Faszinierende Vielfalt
Dabei hat Nikiforov richtige Schätze gehoben, Mosaike von Bushaltestellen bis Bahnhofshallen fotografiert. Von idealisierten Darstellungen des sowjetischen Alltags auf Wohnblöcken bis hin zu abstrakten Meisterwerken in Schwimmhallen, immer auch mit einer Prise Folklore, von den bunten Wyschywanka-Mustern über das Zupfinstrument Bandura bis hin zur traditionellen Tracht der Huzulen, einem Bergvolk in den Karpaten. Bei manchen Mosaiken wundert man sich regelrecht, wie sie die Sowjet-Zensur umgehen konnten, wie etwa bei der Darstellung einer Frau mit Harfe in einem gelb-blauen Sonnenbad – quasi der Bild gewordene Inbegriff des verbotenen „ukrainischen bourgeoisen Nationalismus“, auf der Fassade des Kino- und Konzertsaals Ukraina in Charkiw. Oder die Fassade eines Sportstadiums im westukrainischen Chotyn, das mit seinen avantgardistischen Piktogrammen mit allen Regeln sowjetischer Kunst bricht.

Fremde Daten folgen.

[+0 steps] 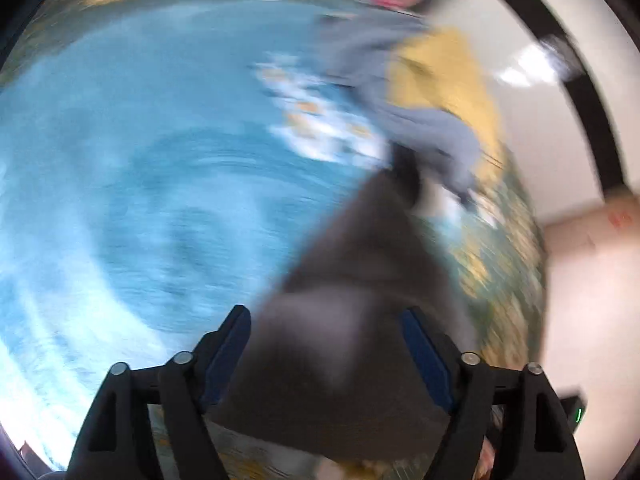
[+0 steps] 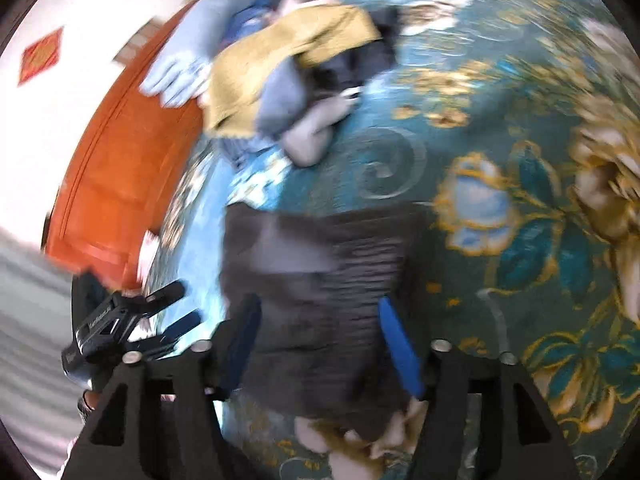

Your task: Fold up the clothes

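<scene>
Both blurred, left gripper (image 1: pixel 324 344) and right gripper (image 2: pixel 316 340) spread around dark garment (image 2: pixel 316 280), floral bedspread (image 2: pixel 520 160) beyond.

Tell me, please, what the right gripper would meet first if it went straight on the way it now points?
Most likely the dark grey garment, which already lies between the open fingers of the right gripper. Beyond it comes the floral bedspread. Blur leaves the depth unclear.

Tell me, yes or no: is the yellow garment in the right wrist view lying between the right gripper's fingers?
No: the yellow garment lies far off in the pile, while dark grey cloth fills the right gripper.
</scene>
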Available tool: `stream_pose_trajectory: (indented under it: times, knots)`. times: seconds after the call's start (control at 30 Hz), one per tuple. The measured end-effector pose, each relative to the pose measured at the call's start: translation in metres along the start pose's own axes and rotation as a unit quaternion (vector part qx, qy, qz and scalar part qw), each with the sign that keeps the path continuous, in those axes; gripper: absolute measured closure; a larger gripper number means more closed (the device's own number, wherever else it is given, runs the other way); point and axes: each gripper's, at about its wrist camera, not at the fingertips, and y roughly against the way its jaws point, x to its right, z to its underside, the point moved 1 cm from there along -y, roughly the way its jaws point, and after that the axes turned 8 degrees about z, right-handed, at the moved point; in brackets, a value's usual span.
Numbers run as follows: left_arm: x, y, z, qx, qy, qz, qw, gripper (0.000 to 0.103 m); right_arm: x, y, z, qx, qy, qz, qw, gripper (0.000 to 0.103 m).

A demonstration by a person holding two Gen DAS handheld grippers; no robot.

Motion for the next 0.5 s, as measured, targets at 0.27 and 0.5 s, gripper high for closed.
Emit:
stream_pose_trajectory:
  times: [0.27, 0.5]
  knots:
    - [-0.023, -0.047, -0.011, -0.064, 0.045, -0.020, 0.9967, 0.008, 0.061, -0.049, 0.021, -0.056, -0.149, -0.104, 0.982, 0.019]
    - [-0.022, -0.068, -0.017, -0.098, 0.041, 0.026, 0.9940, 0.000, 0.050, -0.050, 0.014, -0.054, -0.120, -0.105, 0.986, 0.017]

Ein künstlerisches, zeithistorisches wie auch tragisches Highlight sind die Kunstwerke des Künstlers Ivan Lytovchenko in Prypjat, einer Wohnsiedlung, die in den Siebziger und Achtziger Jahren als „utopisches Projekt“ nahe des Atomkraftwerks Tschernobyl aus dem Boden gestampft wurde und später, nach dem Reaktorunfall, zum Sinnbild der Katastrophe wurde. Lytovchenkos großflächige, epischen Mosaike auf den Wohnblöcken sollten dem Alltag in diesem „Miniatur-Modell der Sowjetunion“ das nötige Pathos verleihen. Heute lösen die Fotografien dieser Kunstwerke Beklemmung aus. Zehn Jahre lang hatte sich der Künstler mit der Gestaltung der Retortenstadt beschäftigt. Die Katastrophe von Tschernobyl zerstörte nicht nur diesen Raum, sondern auch sein Lebenswerk.
So erzählen die Mosaike, verfallen, geächtet und bedroht, immer auch etwas über die Geschichte des Landes. Das Buch erscheint als Architekturführer in der Reihe „Art for Architecture“, es sind bereits Bände zur DDR und zu Georgien erschienen, und 2021 soll ein weiterer zu Belarus folgen. Nikiforov empfielt sogar Rundfahrten durch fünf verschiedene Regionen des Landes, Reiserouten „zwischen 1500 und 2400 Kilometern“, wenngleich man Touristenreisen in die pro-russischen Separatistengebiete im Osten des Landes oder auf die annektierte Krim wohl lieber mit dem Zeigefinger auf der Landkarte unternimmt. Ein „Must have“ für Kunst- und Ukraineinteressierte ist es allemal.
„Ukraine. Art for Architecture – Soviet Modernist Mosaics“ ist im Juni 2020 im Verlag DOM publishers, Berlin, erschienen.
Anmerkung der Redaktion: Der Fotograf Yevgen Nikoforov und sein Bruder wurden Mitte März 2021 von zwei Männern nach Filmarbeiten mit einer Drohne in der Nähe von Odesa körperlich bedroht. Sie konnten fliehen, aber einer der Angreifer wurde von Nikiforovs Auto mitgeschleift und starb. Yevgen Nikiforov wurde zu einem zwei monatlichen Hausarrest verurteilt und muss mit einer Gefängnisstrafe rechnen.